Predictive maintenance is the brightest showcase of AI used in IIoT. Predictive or perspective maintenance means that a system powered by the machine learning algorithms can predict a need for maintenance on a plant floor. On top of that, artificial intelligence can help in creating self-healing and self-calibrating IoT devices like sensors, inductors or transmitters. The biggest benefits that AI adds to the IIoT due to the described capacities are the reduction of maintenance costs and downtime.
The healthcare industry generates showers of data. Sensors from medical devices, healthcare mobile apps, fitness trackers and digital medical records have been producing and collecting patients data for years. The AI and IoT approach can help predict diseases, suggest preventive maintenance and provide drug administration. When it comes to health protection or disease control, patients and hospitals would welcome the benefits that come with the AI and IoT approach.
The idea of a fridge “communicating” with a smartwatch is still just a concept. Even so, “intelligent” vacuum cleaners, doorbells, and lightning systems are found on the market in good supply. According to IDC, consumers will make more investments in smart home ecosystems to the tune of $63 billion by 2020. Will there be a place for artificial intelligence at home which is “smart” enough already? We bet it will.
Artificial intelligence means even bigger automation in a smart home. Since the entire idea of connected objects is to make life easier, more automation sounds great. On top of that, AI can make life in smart homes even more pleasant. AI systems can “learn” your mood and preferences, as well as analyze your interaction with home objects. With such knowledge, it can adjust the temperature for both heating and cooling, adjust lighting, put on the music you like, and close or open windows depending on the weather. IoT and machine learning can also water plants when sensors state the dry soil and start a vacuum cleaner every Saturday at 1 PM.
Cars are actively trying to outpace human intelligence on the roads.
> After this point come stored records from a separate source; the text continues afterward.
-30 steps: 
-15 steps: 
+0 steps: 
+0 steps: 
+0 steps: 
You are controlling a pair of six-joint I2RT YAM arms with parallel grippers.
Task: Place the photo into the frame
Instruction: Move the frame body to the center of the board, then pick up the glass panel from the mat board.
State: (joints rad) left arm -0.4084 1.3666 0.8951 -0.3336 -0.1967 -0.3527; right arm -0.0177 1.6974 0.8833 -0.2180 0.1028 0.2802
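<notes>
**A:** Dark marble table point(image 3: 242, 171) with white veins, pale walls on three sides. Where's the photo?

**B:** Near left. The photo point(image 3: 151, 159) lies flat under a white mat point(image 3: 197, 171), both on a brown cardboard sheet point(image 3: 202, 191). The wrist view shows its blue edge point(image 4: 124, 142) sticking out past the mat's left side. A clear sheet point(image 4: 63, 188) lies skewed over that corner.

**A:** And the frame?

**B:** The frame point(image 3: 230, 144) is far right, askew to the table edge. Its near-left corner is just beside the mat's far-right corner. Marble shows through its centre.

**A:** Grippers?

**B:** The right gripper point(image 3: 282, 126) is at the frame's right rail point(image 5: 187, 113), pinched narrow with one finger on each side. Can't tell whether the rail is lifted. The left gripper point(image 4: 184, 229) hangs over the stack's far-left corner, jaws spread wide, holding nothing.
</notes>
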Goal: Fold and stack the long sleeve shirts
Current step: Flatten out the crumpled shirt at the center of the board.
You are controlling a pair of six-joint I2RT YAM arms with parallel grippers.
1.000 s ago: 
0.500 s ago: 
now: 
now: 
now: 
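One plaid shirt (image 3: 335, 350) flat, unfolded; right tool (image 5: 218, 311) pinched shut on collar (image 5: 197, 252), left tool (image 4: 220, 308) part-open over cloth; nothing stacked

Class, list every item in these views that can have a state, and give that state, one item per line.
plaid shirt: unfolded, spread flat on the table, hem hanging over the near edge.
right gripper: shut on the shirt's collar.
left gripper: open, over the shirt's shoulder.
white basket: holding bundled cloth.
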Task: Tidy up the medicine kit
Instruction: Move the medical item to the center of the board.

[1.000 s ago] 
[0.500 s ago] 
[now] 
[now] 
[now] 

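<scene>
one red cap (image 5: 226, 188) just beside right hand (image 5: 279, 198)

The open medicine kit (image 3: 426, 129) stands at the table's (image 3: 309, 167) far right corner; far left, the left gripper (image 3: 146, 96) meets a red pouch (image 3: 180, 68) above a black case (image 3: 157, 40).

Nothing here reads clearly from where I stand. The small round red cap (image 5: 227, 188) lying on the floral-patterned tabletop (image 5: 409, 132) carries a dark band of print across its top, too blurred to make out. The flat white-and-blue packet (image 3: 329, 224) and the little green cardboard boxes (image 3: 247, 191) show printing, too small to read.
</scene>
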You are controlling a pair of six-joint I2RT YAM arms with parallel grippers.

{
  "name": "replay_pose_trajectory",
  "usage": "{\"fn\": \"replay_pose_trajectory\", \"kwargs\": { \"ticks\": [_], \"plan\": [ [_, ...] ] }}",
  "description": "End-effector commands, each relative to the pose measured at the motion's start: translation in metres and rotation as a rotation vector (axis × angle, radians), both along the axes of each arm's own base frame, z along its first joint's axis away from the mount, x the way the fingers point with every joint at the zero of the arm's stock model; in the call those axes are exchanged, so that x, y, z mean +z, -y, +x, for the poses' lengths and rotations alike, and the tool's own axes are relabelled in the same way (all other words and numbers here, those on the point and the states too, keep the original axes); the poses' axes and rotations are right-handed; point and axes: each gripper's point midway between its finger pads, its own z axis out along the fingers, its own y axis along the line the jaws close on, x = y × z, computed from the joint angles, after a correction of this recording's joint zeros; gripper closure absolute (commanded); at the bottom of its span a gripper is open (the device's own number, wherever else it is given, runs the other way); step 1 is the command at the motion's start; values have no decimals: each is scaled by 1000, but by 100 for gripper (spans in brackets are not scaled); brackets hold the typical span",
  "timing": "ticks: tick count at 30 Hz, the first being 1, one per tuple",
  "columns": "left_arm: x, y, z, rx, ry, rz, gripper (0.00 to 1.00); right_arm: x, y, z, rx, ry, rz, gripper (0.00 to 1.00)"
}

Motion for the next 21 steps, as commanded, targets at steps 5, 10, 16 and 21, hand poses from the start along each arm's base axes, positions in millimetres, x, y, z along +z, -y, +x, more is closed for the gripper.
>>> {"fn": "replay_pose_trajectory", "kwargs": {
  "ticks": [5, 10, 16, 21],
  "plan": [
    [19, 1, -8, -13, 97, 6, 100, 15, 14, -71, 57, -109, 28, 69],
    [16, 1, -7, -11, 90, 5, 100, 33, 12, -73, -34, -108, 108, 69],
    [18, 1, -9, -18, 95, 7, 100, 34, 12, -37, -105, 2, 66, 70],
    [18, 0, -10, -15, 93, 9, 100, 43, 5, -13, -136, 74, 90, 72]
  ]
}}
With complex sensors, cameras and other hard- and software, self-driving vehicles become less futuristic and more real. A self-driving car can gather tons of information about roads and their conditions, navigation, traffic and other factors. When an autonomous car is driving, an IoT-based system in the vehicle can share information about the road and the moving vehicle itself. This information is then accumulated and processed by a car’s computer. Using its AI, a vehicle learns and reacts to what the data has shown.
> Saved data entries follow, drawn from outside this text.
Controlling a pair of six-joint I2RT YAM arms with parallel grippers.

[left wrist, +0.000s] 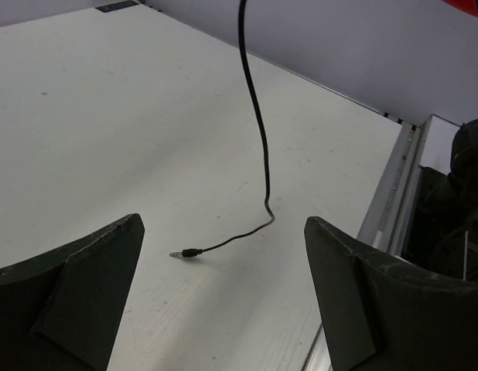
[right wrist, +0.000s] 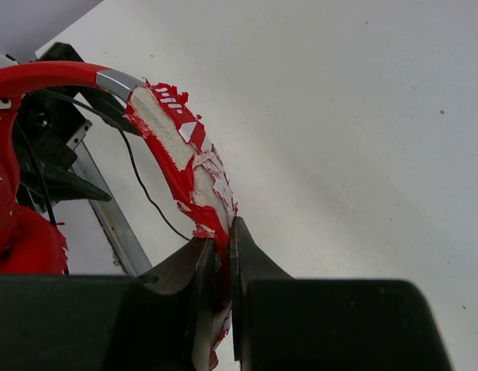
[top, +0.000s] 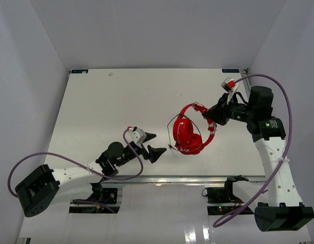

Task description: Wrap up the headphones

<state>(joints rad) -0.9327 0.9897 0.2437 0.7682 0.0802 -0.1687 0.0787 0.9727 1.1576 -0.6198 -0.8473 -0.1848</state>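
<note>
The red headphones [top: 189,136] are held up right of the table's middle, ear cups hanging toward the table. My right gripper [top: 212,118] is shut on the worn, peeling headband [right wrist: 189,158], pinched between its fingers. The thin dark cord [top: 169,133] loops left of the cups and trails down to the table; in the left wrist view the cord [left wrist: 258,124] ends in a plug [left wrist: 185,253] lying on the table. My left gripper [top: 153,145] is open and empty, low over the table, with the plug just ahead between its fingers [left wrist: 76,294].
The white table [top: 121,101] has a metal front rail [left wrist: 390,193] close to the right of the plug. White walls stand round the table. Purple robot cables [top: 279,91] loop beside both arms.
</note>
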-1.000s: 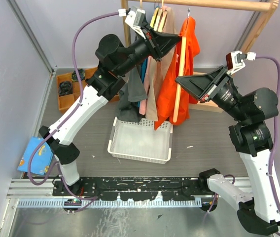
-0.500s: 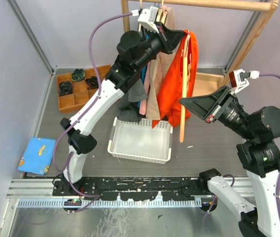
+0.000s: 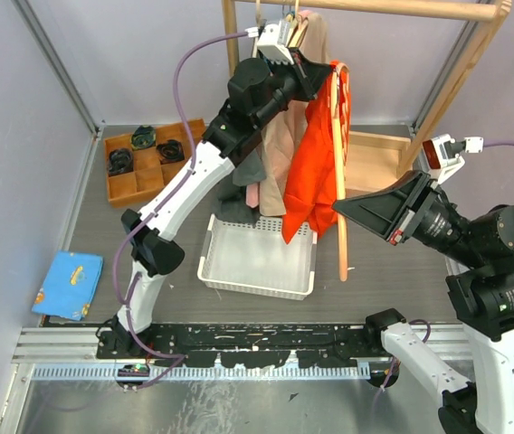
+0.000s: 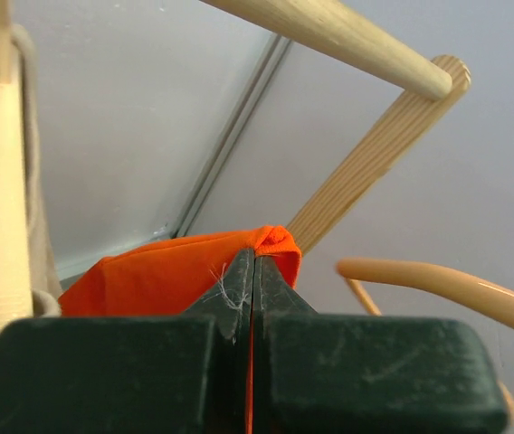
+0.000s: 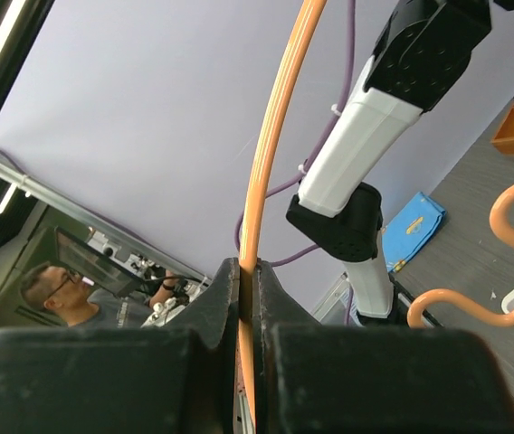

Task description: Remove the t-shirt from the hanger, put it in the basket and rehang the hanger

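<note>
An orange t-shirt (image 3: 304,167) hangs below the wooden rail (image 3: 402,7). My left gripper (image 3: 323,72) is shut on a fold at the shirt's top; the left wrist view shows orange t-shirt fabric (image 4: 166,271) pinched between its closed fingers (image 4: 253,258). The thin orange hanger (image 3: 339,172) stands nearly upright along the shirt's right edge. Its lower end hangs free beside the basket. My right gripper (image 3: 338,206) is shut on the hanger's middle. In the right wrist view the hanger wire (image 5: 271,154) runs up from between the jaws (image 5: 246,267), and its hook (image 5: 510,203) shows at the right.
Beige and dark garments (image 3: 275,145) hang on the rail left of the shirt. A white basket (image 3: 255,287) sits on the floor below them. A wooden compartment tray (image 3: 148,158) lies at the back left, a blue cloth (image 3: 69,285) at the near left, a wooden box (image 3: 370,158) behind the hanger.
My left gripper has risen and moved right with the shirt's top in it. My right gripper has drawn the hanger down and to the right, so it now stands at the shirt's edge.
</note>
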You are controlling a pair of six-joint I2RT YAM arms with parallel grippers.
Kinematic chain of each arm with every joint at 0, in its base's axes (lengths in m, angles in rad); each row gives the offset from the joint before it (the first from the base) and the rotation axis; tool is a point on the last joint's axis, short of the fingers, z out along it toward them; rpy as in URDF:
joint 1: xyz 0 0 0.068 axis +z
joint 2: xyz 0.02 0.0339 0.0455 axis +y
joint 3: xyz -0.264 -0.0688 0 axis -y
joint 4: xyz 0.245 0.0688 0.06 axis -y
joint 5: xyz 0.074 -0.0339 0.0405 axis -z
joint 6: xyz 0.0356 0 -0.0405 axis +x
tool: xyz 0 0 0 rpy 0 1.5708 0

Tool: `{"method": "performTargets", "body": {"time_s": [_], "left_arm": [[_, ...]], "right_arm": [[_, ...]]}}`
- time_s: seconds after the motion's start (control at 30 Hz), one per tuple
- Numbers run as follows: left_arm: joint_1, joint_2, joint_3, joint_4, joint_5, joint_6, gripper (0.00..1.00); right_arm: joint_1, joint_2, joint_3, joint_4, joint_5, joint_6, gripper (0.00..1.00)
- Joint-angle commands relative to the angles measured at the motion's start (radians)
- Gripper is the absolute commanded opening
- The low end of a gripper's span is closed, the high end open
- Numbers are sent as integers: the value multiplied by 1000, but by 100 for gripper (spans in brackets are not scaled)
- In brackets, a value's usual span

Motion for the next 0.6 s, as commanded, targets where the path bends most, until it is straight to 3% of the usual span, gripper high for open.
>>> {"method": "performTargets", "body": {"time_s": [0.0, 0.2, 0.57], "left_arm": [[32, 30, 26, 40, -32, -23, 0], [47, 49, 34, 14, -16, -33, 0], [43, -150, -142, 57, 156, -56, 0]], "right_arm": [[2, 11, 64, 56, -61, -22, 1], [2, 36, 112, 54, -68, -34, 0], [2, 68, 44, 110, 199, -81, 1]]}}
One more remarkable feature of autonomous vehicles is their massive learning ability that’s steering the driverless car concept to greater safety. The way in which vehicles will communicate with each other will determine how much users will trust the artificial intelligence behind a self-driving car.
AI and machine learning, as its subfield, are a huge leap for businesses that make active use of IoT. Despite certain concerns largely connected with safety and security of AI in IoT, a combination of these disruptive technologies has already been successfully tried out. Business goals become more attainable with actions taken in advance. The ability to analyze, predict and automatically adjust to a particular need is highly prized.
When it comes to AI and IoT, global tech leaders have already learned some ropes. As Google, Amazon, Tesla, Uber, and other tech giants go on exploring intelligent tech, one thing is certain – the impact of AI and IoT is going to be tremendous.